## Exercise objective
Nothing but the lines below from the one that contains "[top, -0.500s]" through the one that contains "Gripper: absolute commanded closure" should be retyped, exactly and including both ends. Do not include pictures.

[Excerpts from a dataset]
>>

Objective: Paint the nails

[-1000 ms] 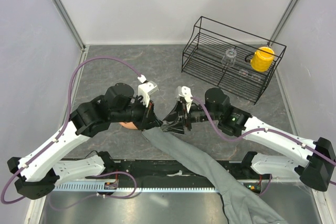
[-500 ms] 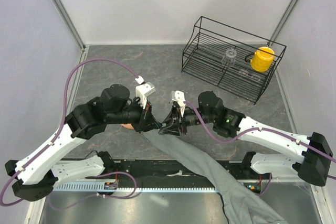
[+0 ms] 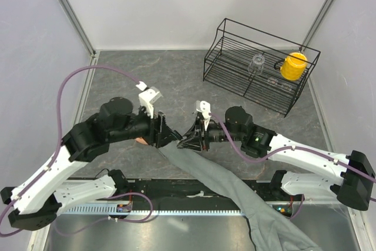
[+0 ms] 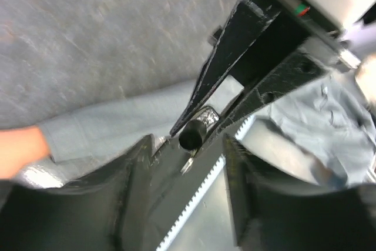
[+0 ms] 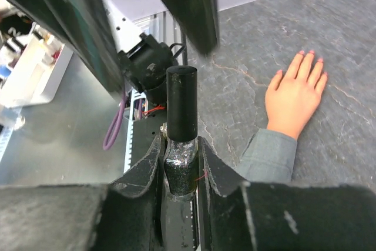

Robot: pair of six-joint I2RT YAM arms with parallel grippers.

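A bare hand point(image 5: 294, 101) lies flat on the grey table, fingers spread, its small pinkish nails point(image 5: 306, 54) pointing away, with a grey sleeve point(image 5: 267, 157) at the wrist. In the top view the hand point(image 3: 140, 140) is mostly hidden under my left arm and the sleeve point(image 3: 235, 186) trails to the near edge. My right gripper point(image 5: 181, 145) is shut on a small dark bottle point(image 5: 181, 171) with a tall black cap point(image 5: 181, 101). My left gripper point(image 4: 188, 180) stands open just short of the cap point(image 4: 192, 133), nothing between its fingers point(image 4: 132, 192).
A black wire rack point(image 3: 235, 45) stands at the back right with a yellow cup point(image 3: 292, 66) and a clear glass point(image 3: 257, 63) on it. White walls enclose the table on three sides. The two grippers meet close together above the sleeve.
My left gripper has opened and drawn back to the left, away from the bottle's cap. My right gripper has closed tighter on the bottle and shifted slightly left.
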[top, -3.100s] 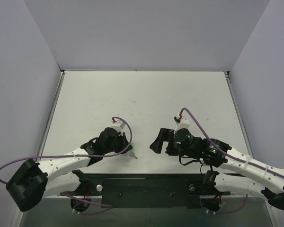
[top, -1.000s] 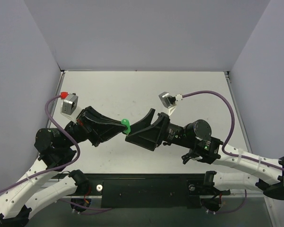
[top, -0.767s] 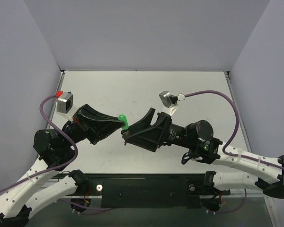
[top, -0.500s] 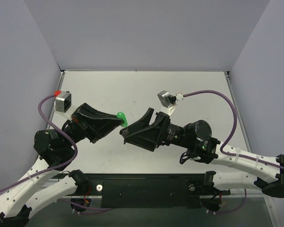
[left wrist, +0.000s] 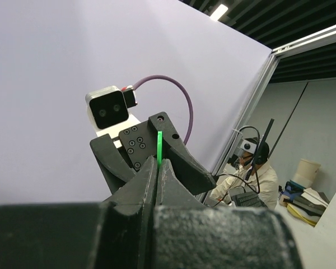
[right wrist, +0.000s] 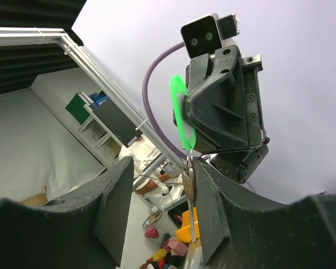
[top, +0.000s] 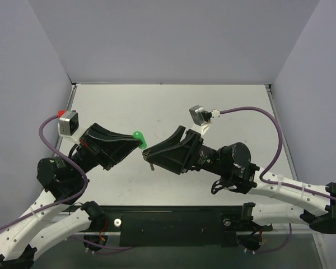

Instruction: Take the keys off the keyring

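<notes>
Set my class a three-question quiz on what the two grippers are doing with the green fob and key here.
1. True or false: the left gripper is shut on the green fob.
2. In the right wrist view, the silver key shows: A) below the fob; B) above it; C) nowhere.
3. Fill in: the right gripper has its jaws ____.
Key: 1 true; 2 A; 3 open.

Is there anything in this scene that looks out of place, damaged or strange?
Nothing looks damaged or spilled. One unusual thing: the green fob hangs in the air, clamped by the left tool, and the silver key dangles under it between the open fingers of the right tool.
</notes>
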`<state>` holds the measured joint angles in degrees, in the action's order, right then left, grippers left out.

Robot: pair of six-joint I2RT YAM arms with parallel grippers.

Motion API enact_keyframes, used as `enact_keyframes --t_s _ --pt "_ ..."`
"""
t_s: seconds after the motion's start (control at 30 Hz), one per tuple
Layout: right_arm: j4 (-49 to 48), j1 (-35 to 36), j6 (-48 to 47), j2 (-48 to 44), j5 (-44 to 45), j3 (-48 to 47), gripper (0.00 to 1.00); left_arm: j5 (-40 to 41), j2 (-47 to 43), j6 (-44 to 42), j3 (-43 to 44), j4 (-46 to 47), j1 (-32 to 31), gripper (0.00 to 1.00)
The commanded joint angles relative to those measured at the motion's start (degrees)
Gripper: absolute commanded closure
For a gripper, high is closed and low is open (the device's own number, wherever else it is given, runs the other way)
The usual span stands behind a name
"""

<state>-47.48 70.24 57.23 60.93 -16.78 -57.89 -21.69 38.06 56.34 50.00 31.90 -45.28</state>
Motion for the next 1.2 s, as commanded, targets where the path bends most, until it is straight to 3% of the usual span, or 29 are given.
enact_keyframes --t_s 0.0,0.67,1.17 --pt "-6.22 0.60 -0.19 0.25 1.57 -0.47 0.59 1.92 -1.24 -1.32 0.28 0.89 -0.16 1.00" --pt "-7.54 0.51 0.51 2.00 5.61 0.32 0.79 4.11 -3.52 -3.86 -0.34 -2.45 -0.16 1.00" --pt "-7.36 0.51 0.25 1.39 6.23 1.02 0.79 6.22 -4.58 -4.57 -0.25 -3.86 -0.07 1.00"
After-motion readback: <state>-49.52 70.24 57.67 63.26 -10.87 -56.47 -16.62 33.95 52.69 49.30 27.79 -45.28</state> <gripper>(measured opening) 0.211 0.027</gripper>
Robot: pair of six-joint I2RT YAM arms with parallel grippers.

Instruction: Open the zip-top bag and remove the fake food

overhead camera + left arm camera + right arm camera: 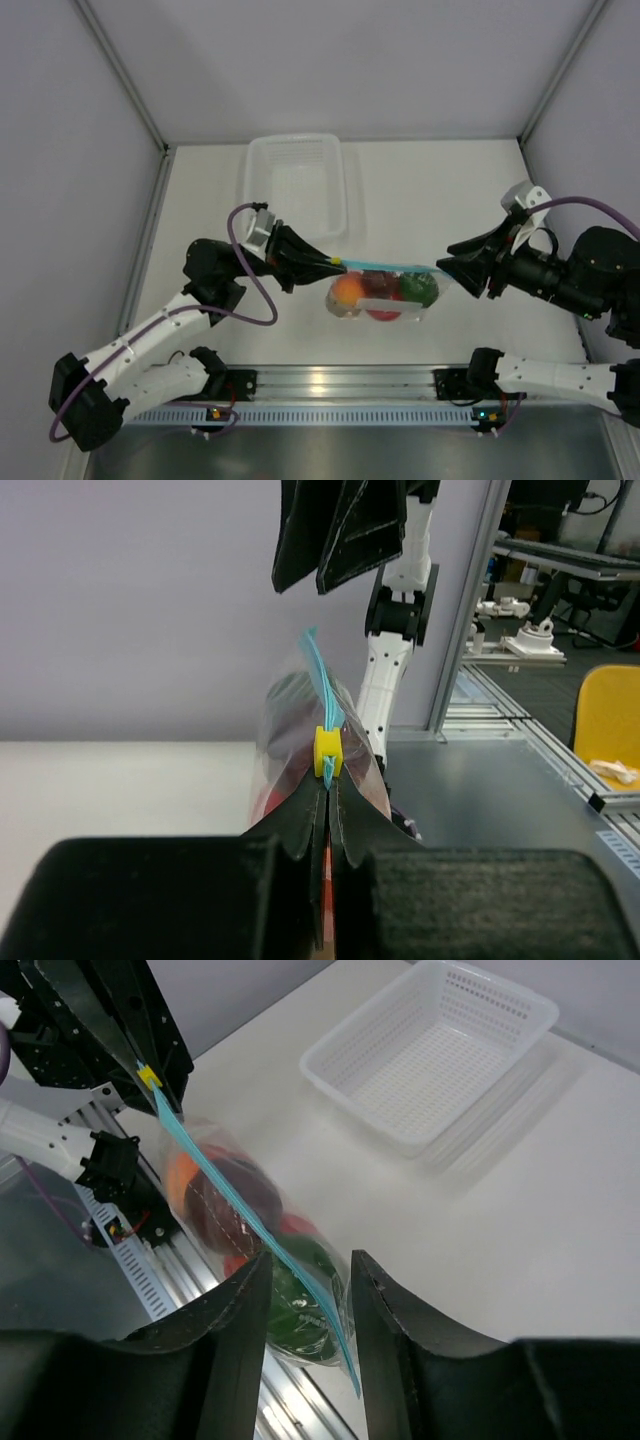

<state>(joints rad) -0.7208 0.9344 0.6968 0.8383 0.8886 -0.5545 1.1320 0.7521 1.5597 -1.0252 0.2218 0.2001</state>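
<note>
The zip-top bag [392, 266] hangs in the air between my two grippers, its teal zip strip stretched level. Inside it sits the fake food [347, 291]: orange, red, green and dark maroon pieces show. My left gripper [333, 262] is shut on the strip's left end, just behind a yellow slider [327, 748]. My right gripper [447, 272] is open at the bag's right end. In the right wrist view the strip [250, 1215] and a green fruit [300, 1305] lie between the right gripper's [310, 1262] spread fingers, which do not pinch them. The left gripper [327, 786] holds the clear plastic.
A translucent white perforated tub [295, 185] stands on the table behind the bag, also visible in the right wrist view as the tub [430, 1050]. An aluminium rail [340, 382] with both arm bases runs along the near edge. Grey walls close in the table on three sides.
</note>
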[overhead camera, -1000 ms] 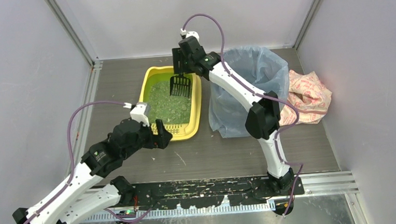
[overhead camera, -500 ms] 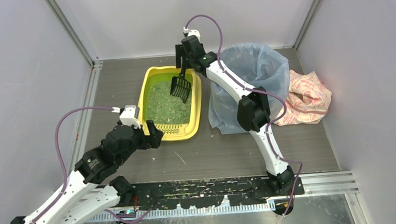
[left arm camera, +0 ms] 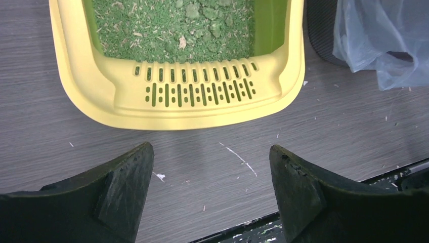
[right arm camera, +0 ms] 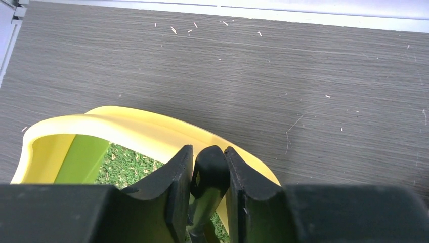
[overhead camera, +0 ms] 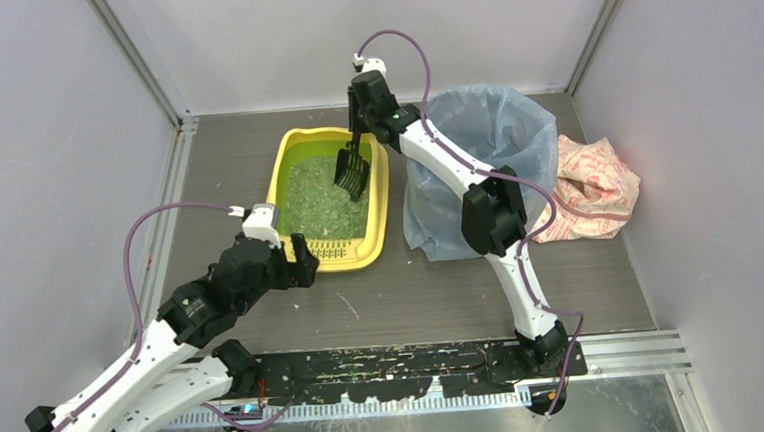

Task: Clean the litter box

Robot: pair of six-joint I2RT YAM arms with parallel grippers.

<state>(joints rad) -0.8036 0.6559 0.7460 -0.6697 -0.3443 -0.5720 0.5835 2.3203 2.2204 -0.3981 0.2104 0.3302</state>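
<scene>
Scooping well calls for shallow passes: the right pincer [right arm camera: 208,152] clamps the scoop [overhead camera: 351,170] by its handle above the litter box [left arm camera: 192,109], which sits on the bench [overhead camera: 463,291] beside the bin [overhead camera: 494,139]. The left pincer [left arm camera: 210,149], wide and empty, could brace its grated end.

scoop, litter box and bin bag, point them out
scoop [overhead camera: 352,171], top view, slotted head.
litter box [left arm camera: 200,90], left wrist view, slotted grate at its near end.
bin bag [overhead camera: 428,218], top view, front wall.
</scene>
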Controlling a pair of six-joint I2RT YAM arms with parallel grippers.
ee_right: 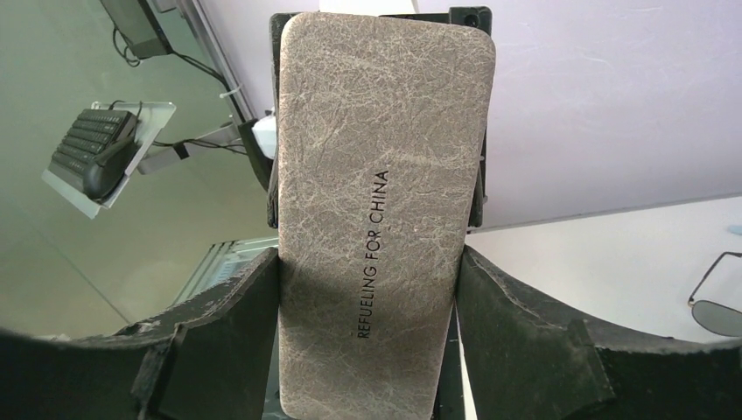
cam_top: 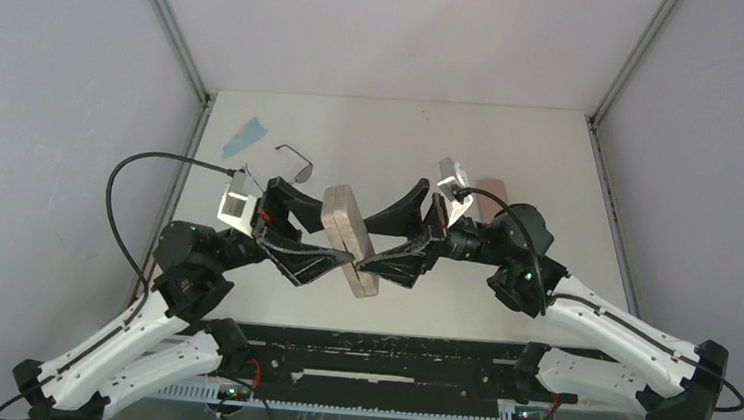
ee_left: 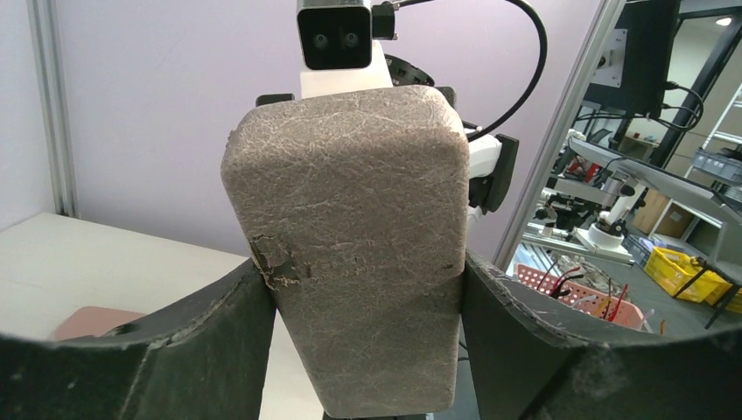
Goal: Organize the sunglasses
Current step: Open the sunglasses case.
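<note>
A grey-brown oblong case (cam_top: 344,208) hangs above the middle of the table, gripped from both sides. My left gripper (cam_top: 337,240) is shut on its long edges from the left, both fingers pressing its sides in the left wrist view (ee_left: 363,284). My right gripper (cam_top: 366,246) is shut on the same case from the right; that face reads "REFUELING FOR CHINA" in the right wrist view (ee_right: 367,276). One pair of sunglasses (cam_top: 295,165) with a thin black frame lies on the table behind the left wrist, and its edge shows in the right wrist view (ee_right: 716,302).
A light blue cloth (cam_top: 245,137) lies at the back left of the table. A pink case (cam_top: 495,191) lies behind the right wrist, partly hidden, and it also shows in the left wrist view (ee_left: 92,322). Grey walls close the table's sides.
</note>
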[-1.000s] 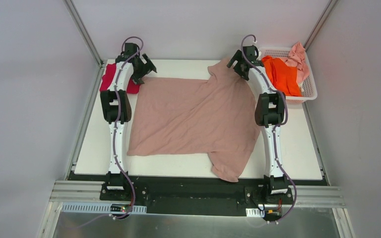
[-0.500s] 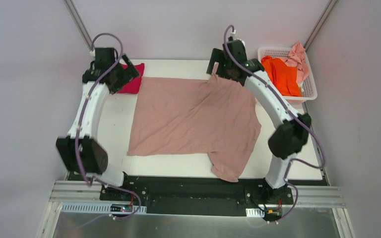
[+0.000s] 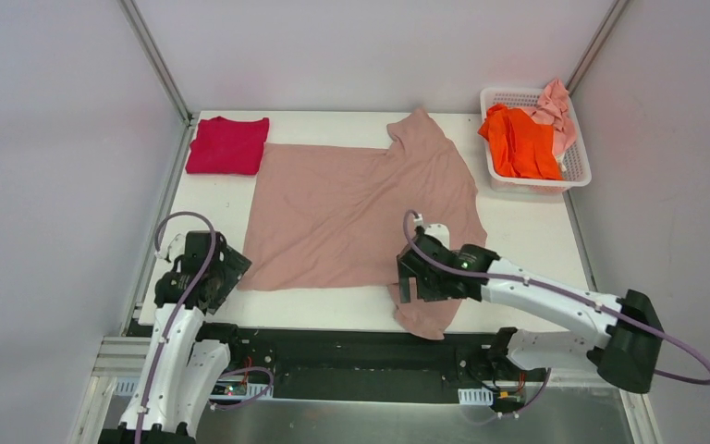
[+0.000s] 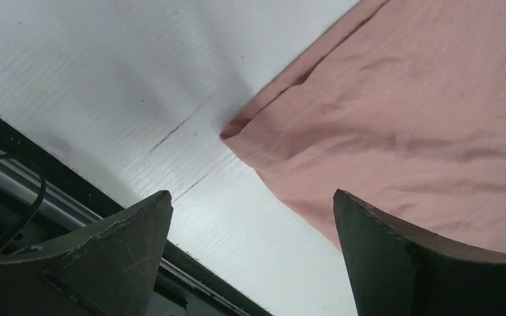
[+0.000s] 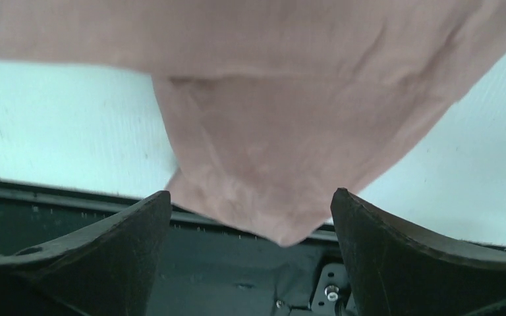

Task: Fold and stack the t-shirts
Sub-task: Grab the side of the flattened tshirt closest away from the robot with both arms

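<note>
White basket (image 3: 575,174), right of the big dusty-pink tee (image 3: 351,208), holds 2 bunched tees: orange tee (image 3: 520,141) and pale pink tee (image 3: 556,109). The big tee lies spread and creased on the surface (image 3: 536,250), its near sleeve draping off the edge. Folded crimson tee (image 3: 227,145) sits at its far-left corner. Left fingers (image 4: 132,237) are apart at its near-left corner, right fingers (image 5: 118,243) apart over the sleeve.
</note>
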Robot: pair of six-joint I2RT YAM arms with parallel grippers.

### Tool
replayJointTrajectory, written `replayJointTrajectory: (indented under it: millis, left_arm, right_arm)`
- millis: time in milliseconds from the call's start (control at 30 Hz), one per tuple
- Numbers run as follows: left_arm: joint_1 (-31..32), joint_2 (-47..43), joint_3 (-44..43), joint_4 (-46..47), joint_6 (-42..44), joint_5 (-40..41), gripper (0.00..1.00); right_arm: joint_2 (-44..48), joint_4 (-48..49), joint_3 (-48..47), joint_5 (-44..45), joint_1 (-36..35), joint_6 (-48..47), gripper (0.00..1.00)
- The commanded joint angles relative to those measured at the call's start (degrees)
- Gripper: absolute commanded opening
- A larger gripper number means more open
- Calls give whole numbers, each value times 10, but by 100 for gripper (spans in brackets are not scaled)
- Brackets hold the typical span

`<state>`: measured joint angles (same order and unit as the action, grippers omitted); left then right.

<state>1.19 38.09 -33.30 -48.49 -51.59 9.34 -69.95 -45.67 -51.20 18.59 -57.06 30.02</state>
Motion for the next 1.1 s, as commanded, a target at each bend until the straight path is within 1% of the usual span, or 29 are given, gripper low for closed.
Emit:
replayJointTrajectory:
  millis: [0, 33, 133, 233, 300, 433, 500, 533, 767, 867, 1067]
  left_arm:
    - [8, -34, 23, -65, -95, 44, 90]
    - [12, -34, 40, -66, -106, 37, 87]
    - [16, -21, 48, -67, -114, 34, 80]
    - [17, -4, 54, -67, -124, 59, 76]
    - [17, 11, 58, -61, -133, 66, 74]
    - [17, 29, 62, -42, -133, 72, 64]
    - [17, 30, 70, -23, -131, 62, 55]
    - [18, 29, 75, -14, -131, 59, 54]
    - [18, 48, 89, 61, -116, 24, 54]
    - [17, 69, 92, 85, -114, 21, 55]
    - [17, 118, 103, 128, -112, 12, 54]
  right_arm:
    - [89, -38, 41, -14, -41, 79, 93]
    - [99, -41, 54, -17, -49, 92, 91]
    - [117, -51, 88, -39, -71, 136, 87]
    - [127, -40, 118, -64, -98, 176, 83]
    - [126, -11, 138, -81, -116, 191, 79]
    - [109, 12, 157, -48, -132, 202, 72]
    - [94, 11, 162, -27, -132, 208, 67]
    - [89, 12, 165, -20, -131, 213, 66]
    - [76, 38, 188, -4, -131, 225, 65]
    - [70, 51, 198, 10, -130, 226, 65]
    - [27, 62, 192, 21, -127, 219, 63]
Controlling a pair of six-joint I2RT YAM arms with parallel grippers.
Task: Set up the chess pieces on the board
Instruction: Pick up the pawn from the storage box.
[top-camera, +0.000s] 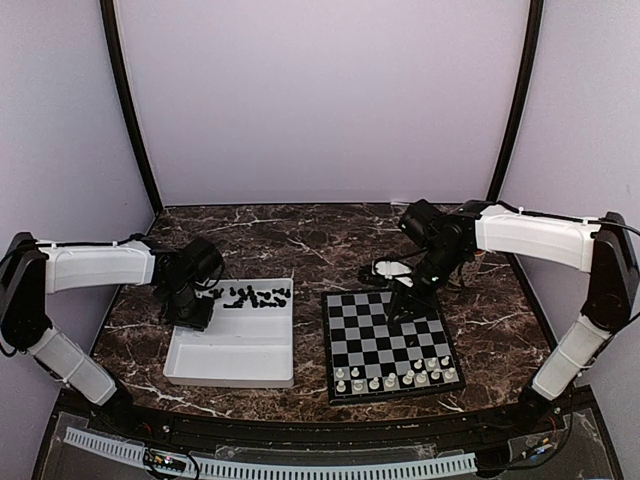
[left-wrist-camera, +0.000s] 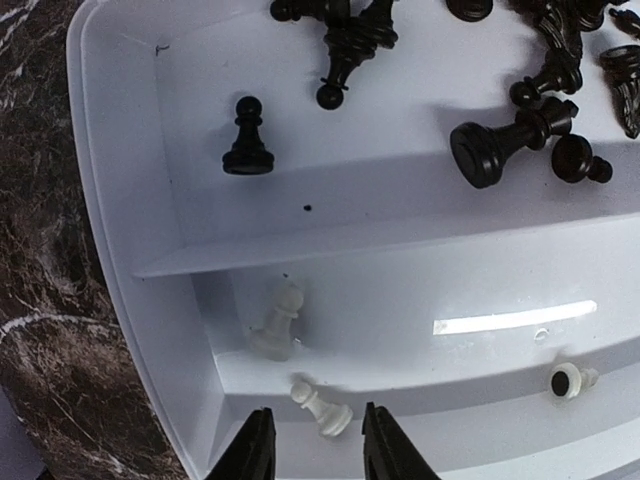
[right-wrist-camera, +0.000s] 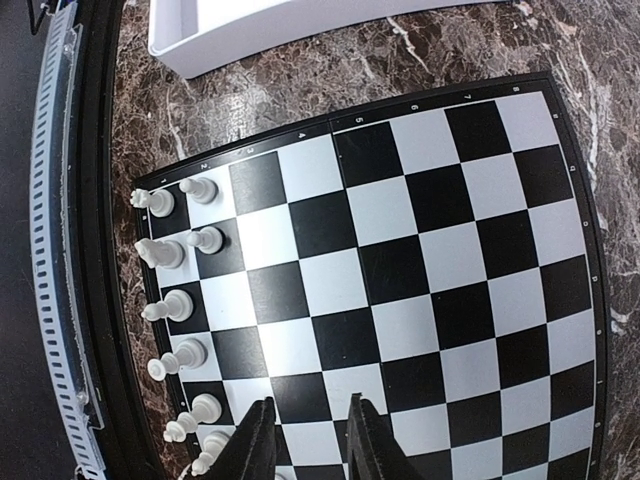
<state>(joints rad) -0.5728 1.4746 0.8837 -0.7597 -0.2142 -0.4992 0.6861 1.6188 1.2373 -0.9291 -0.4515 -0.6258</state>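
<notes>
Soft, even light from above fills the overhead view. The walls look pale lilac, and the dark marble counter (top-camera: 300, 240) carries no hard shadows. In the left wrist view a bright streak of glare lies on the white tray (left-wrist-camera: 400, 250), and the black pieces (left-wrist-camera: 248, 140) throw soft grey shadows on it. One white piece (left-wrist-camera: 277, 322) looks hazy, and the left tool (left-wrist-camera: 317, 415) at the bottom edge is out of focus. The right wrist view is sharp, but the board (right-wrist-camera: 400, 280) bows at its edges from lens distortion.
</notes>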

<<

## Response to the task
[top, -0.500s] 
[left wrist, +0.000s] 
[right wrist, +0.000s] 
[top, +0.000s] 

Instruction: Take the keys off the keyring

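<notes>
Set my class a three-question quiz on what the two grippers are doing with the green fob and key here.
1. True or false: the left gripper is shut on the green fob.
2. In the right wrist view, the silver key shows: A) below the fob; B) above it; C) nowhere.
3. Fill in: the right gripper has its jaws ____.
Key: 1 true; 2 A; 3 open.

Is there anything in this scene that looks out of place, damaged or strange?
Nothing looks damaged or spilled. One unusual thing: the green fob hangs in the air, clamped by the left tool, and the silver key dangles under it between the open fingers of the right tool.
</notes>
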`<state>` holds the measured joint angles in degrees, in the action's order, right then left, grippers left out.

Robot: pair of six-joint I2RT YAM arms with parallel grippers.

Motion API enact_keyframes, used as `enact_keyframes --t_s _ --pt "_ ..."`
"""
t_s: seconds after the motion's start (control at 30 Hz), one per tuple
Layout: right_arm: j4 (-49 to 48), j1 (-35 to 36), j6 (-48 to 47), j2 (-48 to 44), j5 (-44 to 45), j3 (-48 to 47), gripper (0.00 to 1.00); left_arm: j5 (-40 to 41), j2 (-47 to 43), j6 (-44 to 42), j3 (-43 to 44), j4 (-46 to 47), j1 (-32 to 31), gripper (0.00 to 1.00)
The commanded joint angles relative to those measured at the motion's start (degrees)
Gripper: absolute commanded closure

What the exercise asked for is complete.